Miller's bets hinge on U.S. home prices stabilizing this year and an economy that performs better than projections from the Federal Reserve. The central bank said in January that gross domestic product will shrink by 0.5 percent to 1.3 percent in 2009. Miller projects U.S. equity markets will rise 20 to 30 percent in 2009.
More than 19 percent of the Value Trust was invested in financial stocks at the end of the first quarter, according to Legg Mason's Web site, greater than their 12.8 percent share of the S&P 500 now.
In the first three months of 2009, Miller bought about 3.77 million shares of Wells Fargo, the largest U.S. mortgage originator, and almost quadrupled his position in credit-card company Capital One, according to data compiled by Bloomberg and Legg Mason's Web site. Miller also increased his stake in American Express, the biggest U.S. credit-card company by purchases, by about 22 percent, the data show.
Since March 31, Wells Fargo has gained 70 percent. Capital One rose 96 percent, while American Express added 77 percent.
"When you get past the two-to-three-year horizon where they work through their problems, the valuations today are exceptionally cheap," said Scott Minerd, chief investment officer at Guggenheim Partners Asset Management, which manages $30 billion. "Survival for banks is not a question anymore."
While Miller is beating the S&P 500 for the year, anyone who bought shares of the Value Trust between July 1997 and October 2008 and never sold them has lost money, according to monthly data compiled by Bloomberg and Morningstar. During that period, the index returned more than 20 percent, including dividends. The fund has given up about $17.7 billion of its assets under management since May 2007, or 82 percent.
Whitney says bank stocks will decline because the gains aren't matched by improvements in their businesses.
"The underlying core earnings power of these banks is negligible," Whitney, who quit Oppenheimer in February to start her own firm, Meredith Whitney Advisory Group in New York, said in a May 11 interview with CNBC.
U.S. banks will likely return to "negative earnings" after posting first-quarter profits, she said last month. The largest companies must sell assets after expanding at an unsustainable pace in the past two decades.
Home prices are likely to be down 50 percent from peak levels, Whitney said.
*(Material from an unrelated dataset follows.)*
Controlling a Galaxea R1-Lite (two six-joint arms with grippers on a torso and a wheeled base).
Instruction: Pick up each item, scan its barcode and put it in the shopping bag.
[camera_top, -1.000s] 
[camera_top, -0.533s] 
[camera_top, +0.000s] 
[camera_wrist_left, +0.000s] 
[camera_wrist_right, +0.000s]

A recovery in consumer spending, which accounts for 70 percent of the U.S. economy, may be undermined as banks and card companies slash $2.7 trillion in credit lines by the end of 2010, she wrote in a report e-mailed Tuesday.
That may dampen revenue at lenders such as Capital One and American Express. She's sticking by her call even as financials lead the S&P 500's 31 percent rally from a 12-year low in March.
Whitney, who is married to John "Bradshaw" Layfield, a former World Wrestling Entertainment champion, graduated with honors from Brown University, and began her career as a research analyst in 1993.
Whitney predicted in October 2007 that Citigroup would have to cut its dividend, which the bank did in January 2008, by 41 percent. Her recommendation triggered what was at the time the steepest tumble in Citigroup shares since September 2002.
In December 2007, she lowered her rating on UBS because earnings estimates for the largest Swiss bank by assets were "unrealistic." Last year, the Zurich-based lender reported a per-share loss of 6.92 Swiss francs, 25 percent worse than analysts anticipated. The U.S. shares fell 65 percent, while the local stock declined 68 percent in 2008.
Dickson says Whitney's accuracy has made him more skeptical the gain in financial stocks is sustainable.
"I'm pretty much in Meredith Whitney's camp on this one," Dickson said. "She's been dead-on in identifying the problems in the banks. I'm hoping for the economy's sake and banking's sake that I'm wrong."